I have more information on the coding issue: The problem lies with my software company, not the IRS. It seems that in a limited number of cases, my software (ProSeries, made by Intuit) returns a code “5” indicating that an electronic payment has been rejected when the actual transmission from the IRS is a code “4” indicating that the payment was accepted.

What is making me upset is that when I called Intuit this morning that they were aware of the problem and were working on it. They apparently do not consider this serious enough to proactively tell their user base about it. I asked for a supervisor to call me back; I have yet to get that call today.

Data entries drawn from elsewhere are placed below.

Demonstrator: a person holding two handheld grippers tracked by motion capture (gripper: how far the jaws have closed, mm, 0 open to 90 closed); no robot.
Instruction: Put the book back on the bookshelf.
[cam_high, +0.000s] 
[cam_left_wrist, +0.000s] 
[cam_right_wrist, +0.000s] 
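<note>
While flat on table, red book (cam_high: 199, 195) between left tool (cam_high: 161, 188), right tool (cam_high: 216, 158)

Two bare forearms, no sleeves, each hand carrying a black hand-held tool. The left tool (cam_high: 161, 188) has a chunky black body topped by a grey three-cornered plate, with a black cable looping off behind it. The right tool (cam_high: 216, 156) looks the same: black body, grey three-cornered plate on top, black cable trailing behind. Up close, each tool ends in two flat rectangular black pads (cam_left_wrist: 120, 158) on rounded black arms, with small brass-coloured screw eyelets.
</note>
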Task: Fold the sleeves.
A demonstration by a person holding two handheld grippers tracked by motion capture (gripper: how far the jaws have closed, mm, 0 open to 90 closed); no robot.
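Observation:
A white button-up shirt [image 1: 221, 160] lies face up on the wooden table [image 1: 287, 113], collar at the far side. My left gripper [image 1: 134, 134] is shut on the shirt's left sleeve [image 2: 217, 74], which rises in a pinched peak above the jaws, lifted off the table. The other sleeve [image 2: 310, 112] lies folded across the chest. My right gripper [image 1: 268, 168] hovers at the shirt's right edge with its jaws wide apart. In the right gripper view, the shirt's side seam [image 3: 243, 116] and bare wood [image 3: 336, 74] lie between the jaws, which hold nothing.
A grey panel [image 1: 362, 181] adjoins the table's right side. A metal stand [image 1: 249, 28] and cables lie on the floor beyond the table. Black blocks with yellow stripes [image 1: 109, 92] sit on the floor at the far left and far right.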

Consider a hypothetical client, John Smith. Mr. Smith owes the IRS at the extension deadline $20,000. He chooses to have the funds electronically debited. His return is filed electronically and accepted, but the electronic funds payment is supposedly rejected. You tell Mr. Smith he needs to mail a check to the IRS for the $20,000 which he dutifully does. However, the payment was really accepted.

The client discovers two days later that the IRS has debited his account. Meanwhile, does he put a stop-payment on the check he sent the IRS (incurring fees from the IRS and his bank)? Or perhaps the check is cashed by the Treasury and now Mr. Smith is out an additional $20,000 for a few weeks. (The IRS will send a refund for the double-payment, but Mr. Smith loses the use of that money for a while.) Or perhaps the check bounces as Mr. Smith only had $30,000 in his bank account. Is Intuit going to cover Mr. Smith’s fees?

As best as I can determine, I had four clients impacted by this. I assume there are hundreds if not thousands impacted nationally. It will be very interesting to see how Intuit responds to this major issue.